Re: wdisplay pixel format

2011-09-16 Thread Martin Husemann
On Thu, Sep 15, 2011 at 09:20:56PM -0400, Michael wrote:
 So, most wsdisplay drivers will hand you an 8bit colour-indexed framebuffer, 
 if you get higher colour depth it will be RGB unless you're on a Sun or SGI.

Aren't the mmap() details inherently MD anyway?
Though we should have some query ioctls to get at least basic infos...

Martin


Re: wdisplay pixel format

2011-09-16 Thread Izumi Tsutsui
 We do, and that's how the xf86-video-wsfb driver works.

I had to fix wsfb driver for 1bpp framebuffer
http://mail-index.NetBSD.org/source-changes/2011/07/22/msg024891.html

and I still wonder what is a generic format of 4bpp framebuffers
that common dix part expects...

---
Izumi Tsutsui


Re: wdisplay pixel format

2011-09-16 Thread Martin Husemann
On Fri, Sep 16, 2011 at 08:10:35AM -0400, Michael wrote:
 We do, and that's how the xf86-video-wsfb driver works.

And why does that not include the pixel format?

Martin


wdisplay pixel format

2011-09-15 Thread Frank Zerangue
I am implementing a device driver using wscons for my display device.

Does anyone know how a user land program that opens the device (such as X11) 
will know what the pixel format will be for the frame buffer?

I  see there is an ioctl tag WSDISPLAYIO_GTYPE to get display type, 
WSDISPLAYIO_GINFO to get frame buffer metrics height, width, depth, cmsize, and 
WSDISPLAYIO_LINEBYTES to get the stride.
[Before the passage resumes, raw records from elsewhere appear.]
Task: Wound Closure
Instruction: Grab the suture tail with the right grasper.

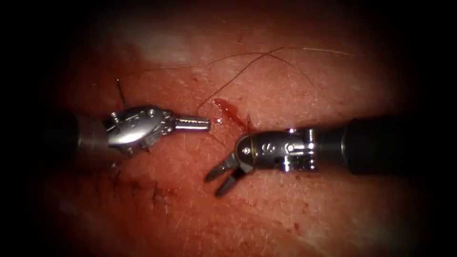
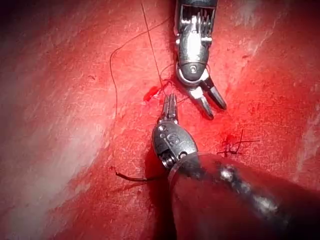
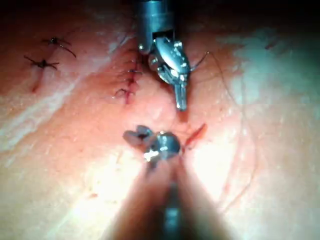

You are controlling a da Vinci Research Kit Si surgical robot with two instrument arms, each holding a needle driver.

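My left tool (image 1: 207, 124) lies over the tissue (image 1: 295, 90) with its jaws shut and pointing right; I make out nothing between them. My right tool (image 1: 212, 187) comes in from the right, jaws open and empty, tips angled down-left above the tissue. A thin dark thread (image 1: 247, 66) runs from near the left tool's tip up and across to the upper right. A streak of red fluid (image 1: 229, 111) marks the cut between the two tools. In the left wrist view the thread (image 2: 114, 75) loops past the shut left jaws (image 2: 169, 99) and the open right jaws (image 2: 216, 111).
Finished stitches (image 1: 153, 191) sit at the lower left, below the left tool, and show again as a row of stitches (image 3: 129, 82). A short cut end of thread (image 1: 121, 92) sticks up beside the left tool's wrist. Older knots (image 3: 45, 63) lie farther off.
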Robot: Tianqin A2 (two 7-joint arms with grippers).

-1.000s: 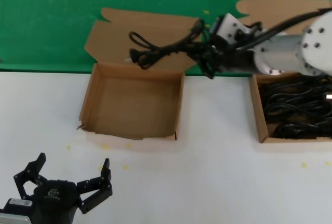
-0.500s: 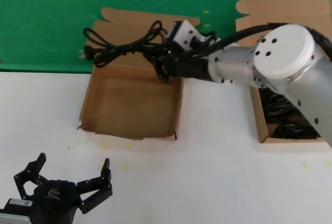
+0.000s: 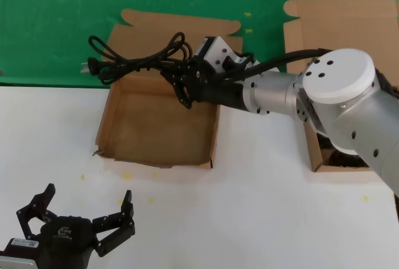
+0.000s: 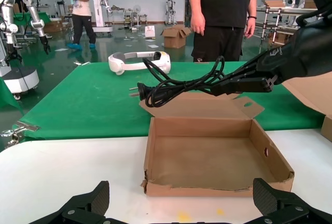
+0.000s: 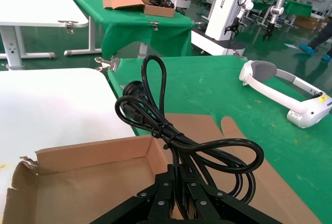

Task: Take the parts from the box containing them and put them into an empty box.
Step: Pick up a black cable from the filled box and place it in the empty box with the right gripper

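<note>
Our right gripper (image 3: pixel 182 85) was clamped on a bundled power cord (image 3: pixel 134 60), its black fingers (image 5: pixel 176 195) pinched together around the cord's gathered strands. We held it above the back edge of the empty box (image 3: pixel 124 147) — the shallow cardboard one with the ragged low front edge and a lid flap folded back onto the green cloth (image 3: pixel 62 26). The cord hung in the air, clear of the cardboard: its loops trailed out from the gripper toward our left, and the plug end (image 3: pixel 89 65) reached just past the box's left back corner, over the green cloth. In the left wrist view we saw the same bundle (image 4: pixel 176 86) held above the far wall of the open box (image 4: pixel 207 182), whose floor was bare, with the plug prongs pointing away from the arm.

Our right arm stretched across the white table (image 3: pixel 262 207) from the right, and its large grey joint covered much of the box containing the other cords (image 3: pixel 318 157). Only that box's near left corner and its plain lid flap showed, with a few dark cords (image 3: pixel 340 155) visible inside beneath the arm.

Our left gripper (image 3: pixel 81 219) sat parked low at the near left of the table, well apart from both boxes, its fingers spread wide and empty.
</note>
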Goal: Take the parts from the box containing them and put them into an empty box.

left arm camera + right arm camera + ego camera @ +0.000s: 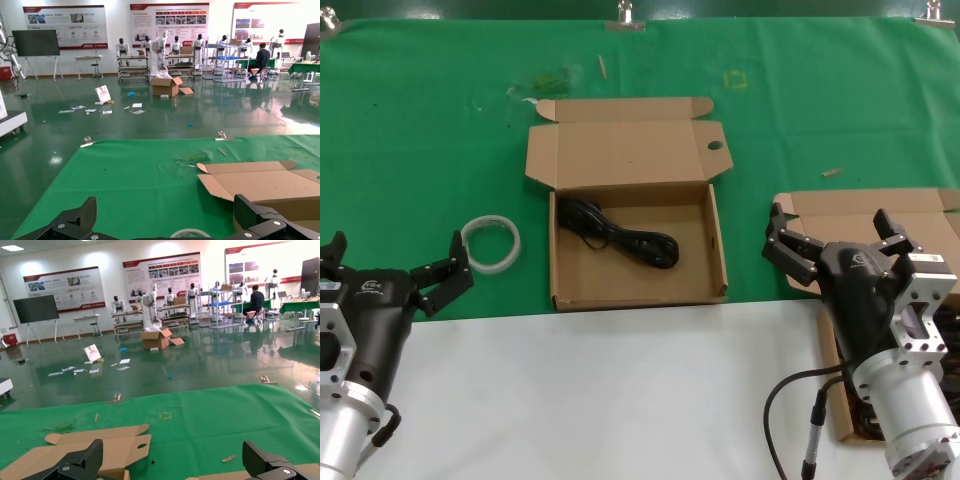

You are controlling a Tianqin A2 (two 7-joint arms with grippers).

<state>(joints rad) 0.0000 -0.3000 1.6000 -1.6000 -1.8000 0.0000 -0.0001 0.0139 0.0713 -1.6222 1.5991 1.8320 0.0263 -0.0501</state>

But how does the program that opens 
the device know the pixel format?

I can seem to find this documented anywhere, nor can I find any code to discern 
this from.

--
Frank Zerangue
frank.zeran...@gmail.com





Re: wdisplay pixel format

2011-09-15 Thread Michael
Hello,

On Thu, 15 Sep 2011 19:05:47 -0500
Frank Zerangue frank.zeran...@gmail.com wrote:

 I am implementing a device driver using wscons for my display device.
 
 Does anyone know how a user land program that opens the device (such as X11) 
 will know what the pixel format will be for the frame buffer?
 
 I  see there is an ioctl tag WSDISPLAYIO_GTYPE to get display type, 
 WSDISPLAYIO_GINFO to get frame buffer metrics height, width, depth, cmsize, 
 and WSDISPLAYIO_LINEBYTES to get the stride. But how does the program that 
 opens the device know the pixel format?

You'll have to guess:
- anything in 8 bit or less is colour indexed
- anything 16 bit is either (extremely likely) RGB565 or (I know of no 
wsdisplay driver using this format) RGB555
- anything 24 or 32bit is RGB888 or XRGB on most hardware. Exceptions are:
   - SBus and UPA framebuffers tend to run in XBGR ( AG-10e is an exception 
but that's really a glint behind and sbus-pci bridge )
   - SGI graphics hardware may use RGBX but things are more complicated 
there anyway, in most cases you won't be able to map the framebuffer anyway or 
what you'll get may not be linear
   - some Sun firmware likes to initialize 24bit modes as BGR even on PCI 
hardware but we run in 8 bit on all of these and you have to jump through some 
extra hoops to get there
So, most wsdisplay drivers will hand you an 8bit colour-indexed framebuffer, if 
you get higher colour depth it will be RGB unless you're on a Sun or SGI.